Medical Services Manager: Career and Salary Facts

Research what it takes to become a medical services manager. Learn about education requirements, job responsibilities, average wages and job outlook to find out if this is the career for you. Schools offering Finance and Health Care degrees can also be found in these popular choices.

What Does a Medical Services Manager Do?

Medical services managers are in charge of the organizational structure of health care institutions. They oversee employees, allocate funds, organize records and contribute to facility goal development. They also coordinate the services provided by physicians, registered nurses, laboratory technicians and other healthcare-related workers. Jobs for medical service managers are available at many different types of facilities, including hospitals, physician's offices, nursing homes and physical therapy clinics.

The following chart gives you an overview about entering this field.

Education Required Bachelor's degree at minimum, with a master's degree preferred
Certification Optional
Key Responsibilities Manage the financial or organizational structure of medical institutions, stay up-to-date on healthcare regulations, strengthen quality of care for patients
Job Growth (2014-2024) 17% (for all medical and health services managers)*
Average Salary (2015) $106,070 (for all medical and health services managers)*

Source: *U.S. Bureau of Labor Statistics

What Is a Medical Services Manager?

Medical services managers supervise the administration of healthcare through planning and organization. In this field, you may also be known as a healthcare administrator or healthcare executive.

As a medical services manager, you may manage the financial or organizational structure of your institution while staying up-to-date on healthcare regulations to ensure that your facility is in compliance. In addition, your job duties may focus on strengthening the patients' quality of care.

There are a multitude of entry-level and advanced career opportunities in this field, as well as a wide variety of facilities in which you can work. You may choose a specialized position such as a clinical manager, supervising a particular clinical area in a healthcare facility. A more advanced position may result in employment as a healthcare administrator in a hospital.

What Type of Training or Education Will I Need?

In a smaller setting like a physician's office, you may advance to the position of manager through experience and on-the-job training. However, a bachelor's degree in business with a concentration in healthcare is the foundation for most employment in the field, and a master's degree in healthcare administration is most often sought by employers.
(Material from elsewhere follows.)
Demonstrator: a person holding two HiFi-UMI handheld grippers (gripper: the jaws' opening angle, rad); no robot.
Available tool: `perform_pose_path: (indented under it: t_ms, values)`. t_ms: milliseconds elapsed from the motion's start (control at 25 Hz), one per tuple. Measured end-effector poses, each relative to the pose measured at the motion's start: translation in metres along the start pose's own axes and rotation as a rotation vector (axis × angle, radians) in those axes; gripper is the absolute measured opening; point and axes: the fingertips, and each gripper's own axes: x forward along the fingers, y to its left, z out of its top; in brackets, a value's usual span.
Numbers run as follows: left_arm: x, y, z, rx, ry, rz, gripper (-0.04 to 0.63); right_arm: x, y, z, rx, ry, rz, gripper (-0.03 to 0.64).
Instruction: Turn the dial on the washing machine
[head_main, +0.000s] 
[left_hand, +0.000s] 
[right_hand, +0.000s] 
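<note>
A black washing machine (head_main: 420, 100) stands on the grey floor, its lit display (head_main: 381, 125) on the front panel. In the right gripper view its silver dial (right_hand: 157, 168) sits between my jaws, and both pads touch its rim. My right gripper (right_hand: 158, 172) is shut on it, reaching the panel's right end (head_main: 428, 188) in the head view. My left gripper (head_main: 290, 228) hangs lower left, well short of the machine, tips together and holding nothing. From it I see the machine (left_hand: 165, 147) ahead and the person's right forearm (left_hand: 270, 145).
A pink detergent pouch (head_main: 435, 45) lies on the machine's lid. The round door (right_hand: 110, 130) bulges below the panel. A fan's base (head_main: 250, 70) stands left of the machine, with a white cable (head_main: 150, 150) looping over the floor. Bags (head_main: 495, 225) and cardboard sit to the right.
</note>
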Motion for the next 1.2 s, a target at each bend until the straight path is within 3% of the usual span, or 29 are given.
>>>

In addition, most job opportunities in this field do not require licensure, but there are various certifications that may be required. The National Association for Medical Staff Services (NAMSS) provides one highly recognized form of certification in the Certified Professional Medical Services Management (CPMSM) designation. It is often sought after for advanced job opportunities in the medical services field (

What Is the Job Outlook?

According to the U.S. Bureau of Labor Statistics (, between 2014 and 2024, the medical and health services management field is expected to experience much faster than average growth at about 17%. As of 2015, the average salary for medical and health service managers was $106,070, also according to the BLS.

What Are Some Related Alternative Careers?

Instead of working at a facility that offers medical services, you could become a manager for a community service or social service organization. These managers often work with organizations that focus on public health and community improvement by working with a particular demographic of the community, such as children or people who are homeless. You would have many of the same duties, including staffing, budgeting, or securing funds for the department. Alternatively, you could seek employment as a human resources manager at any type of organization, where you would handle staffing concerns and the relations between employers and employees. For any of these managing jobs, a bachelor's degree is usually necessary.